Listen to your Employees
Although it’s common to quickly think of on-site gyms or fancy catering services when considering employee wellness programs, Pain Free Working highlights the first important step you need to take: listen to your employees. Different surveys have found that it’s not the fancy perks that keep employees happy. Of course, these can certainly attract new hires, but what keeps employees happy in the long run tend to be a little less complicated: better lighting and air quality, the freedom to personalize their workspaces, and attention to mental wellbeing. Starting with listening helps you understand their current mindset, obstacles, beliefs, and provides an excellent foundation and direction for everyone’s wellness.
Define your Metrics of Success
Monitoring numbers of sick leaves in proportion to productivity rates may be the standard way to measure success, but that’s usually not enough. Include monitoring participation rates in the various activities of the program you’re planning. Add conducting anonymous surveys that will measure employee satisfaction. You may also want to make your program meaningful by, say, donating to a charity for every specific number of steps the company takes as a whole.
Communicate Your Plan
It’s important to think about how you’ll motivate and communicate your wellness plan to your employees. Providing discounts to nearby gyms for fitness memberships is a good start. But your program will be more effective and have a stronger impact if you combine education, accountability, and community, with physical activity.
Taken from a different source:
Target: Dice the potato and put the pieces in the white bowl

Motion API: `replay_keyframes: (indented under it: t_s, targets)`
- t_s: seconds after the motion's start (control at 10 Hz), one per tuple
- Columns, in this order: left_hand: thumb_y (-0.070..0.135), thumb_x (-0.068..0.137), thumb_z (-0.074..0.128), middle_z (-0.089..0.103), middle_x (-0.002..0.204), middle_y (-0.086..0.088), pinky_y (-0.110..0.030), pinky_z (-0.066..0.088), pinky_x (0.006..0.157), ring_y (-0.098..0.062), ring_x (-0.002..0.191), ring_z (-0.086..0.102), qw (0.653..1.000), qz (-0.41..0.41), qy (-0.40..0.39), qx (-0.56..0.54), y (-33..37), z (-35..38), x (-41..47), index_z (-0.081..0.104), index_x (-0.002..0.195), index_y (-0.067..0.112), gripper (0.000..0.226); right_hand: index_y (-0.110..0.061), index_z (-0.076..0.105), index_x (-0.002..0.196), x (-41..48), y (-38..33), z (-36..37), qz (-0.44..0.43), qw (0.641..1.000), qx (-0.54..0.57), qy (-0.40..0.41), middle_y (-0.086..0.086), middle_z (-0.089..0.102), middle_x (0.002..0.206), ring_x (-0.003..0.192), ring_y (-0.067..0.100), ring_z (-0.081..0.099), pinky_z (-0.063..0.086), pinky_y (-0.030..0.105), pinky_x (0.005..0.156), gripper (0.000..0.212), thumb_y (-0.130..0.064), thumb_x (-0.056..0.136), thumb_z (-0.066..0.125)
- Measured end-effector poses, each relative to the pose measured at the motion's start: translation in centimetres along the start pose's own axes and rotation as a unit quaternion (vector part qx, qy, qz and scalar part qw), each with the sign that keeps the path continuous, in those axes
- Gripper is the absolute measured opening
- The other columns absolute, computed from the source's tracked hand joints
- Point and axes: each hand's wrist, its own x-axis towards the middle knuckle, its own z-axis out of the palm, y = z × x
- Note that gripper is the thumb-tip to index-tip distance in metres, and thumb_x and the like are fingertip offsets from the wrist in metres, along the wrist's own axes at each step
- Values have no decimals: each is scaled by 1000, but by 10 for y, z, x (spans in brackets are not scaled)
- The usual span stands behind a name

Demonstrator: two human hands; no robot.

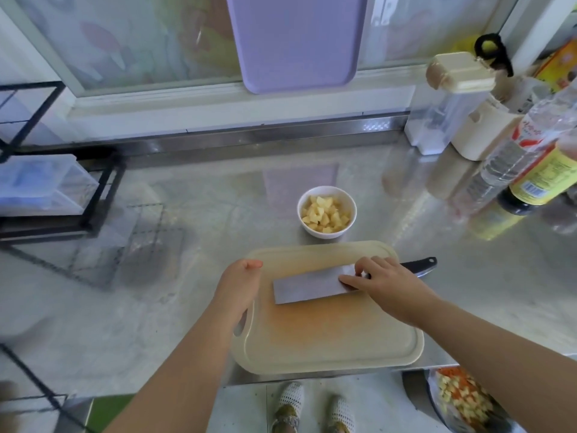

Consider bringing in health and fitness experts who can give workshops on nutrition, exercising, sleep, and other wellness topics. You can also hire a consultant and have a private social media group for accountability and community.
Make the Program Accessible
The level of difficulty in participating should be straightforward and easy. Make sure the program is accessible for everyone. Creating different levels for both beginners and savvy fitness enthusiasts is a good way to make more employees involved and engaged.
Cultivate a Culture of Wellness
A wellness program isn’t just an email cascade informing employees that smoking is harmful, and that they should exercise. It should be a culture. Rajat Bhargava previously highlighted the different roles of a founder. And in the role of the cultural leader, the founder sets the cultural tone for the organization. The employees of a company will do as the founder does, so it’s important to set a unified tone from the top down.
Make a commitment to integrate the wellness factor into every act and decision the company makes — from the backing of the leaders, down to the smallest ways of making the working environment healthier. Start by looking at your vending machine and cafeteria options, or swapping the office snack bowl with healthier alternatives such as nuts and fruits. WebMD has more tips for health improvement in the workplace that you can start with.
Introducing a wellness program for your organization doesn’t have to be complicated. Just start small and keep improving as you go along. Health is indeed wealth, for both employee and company.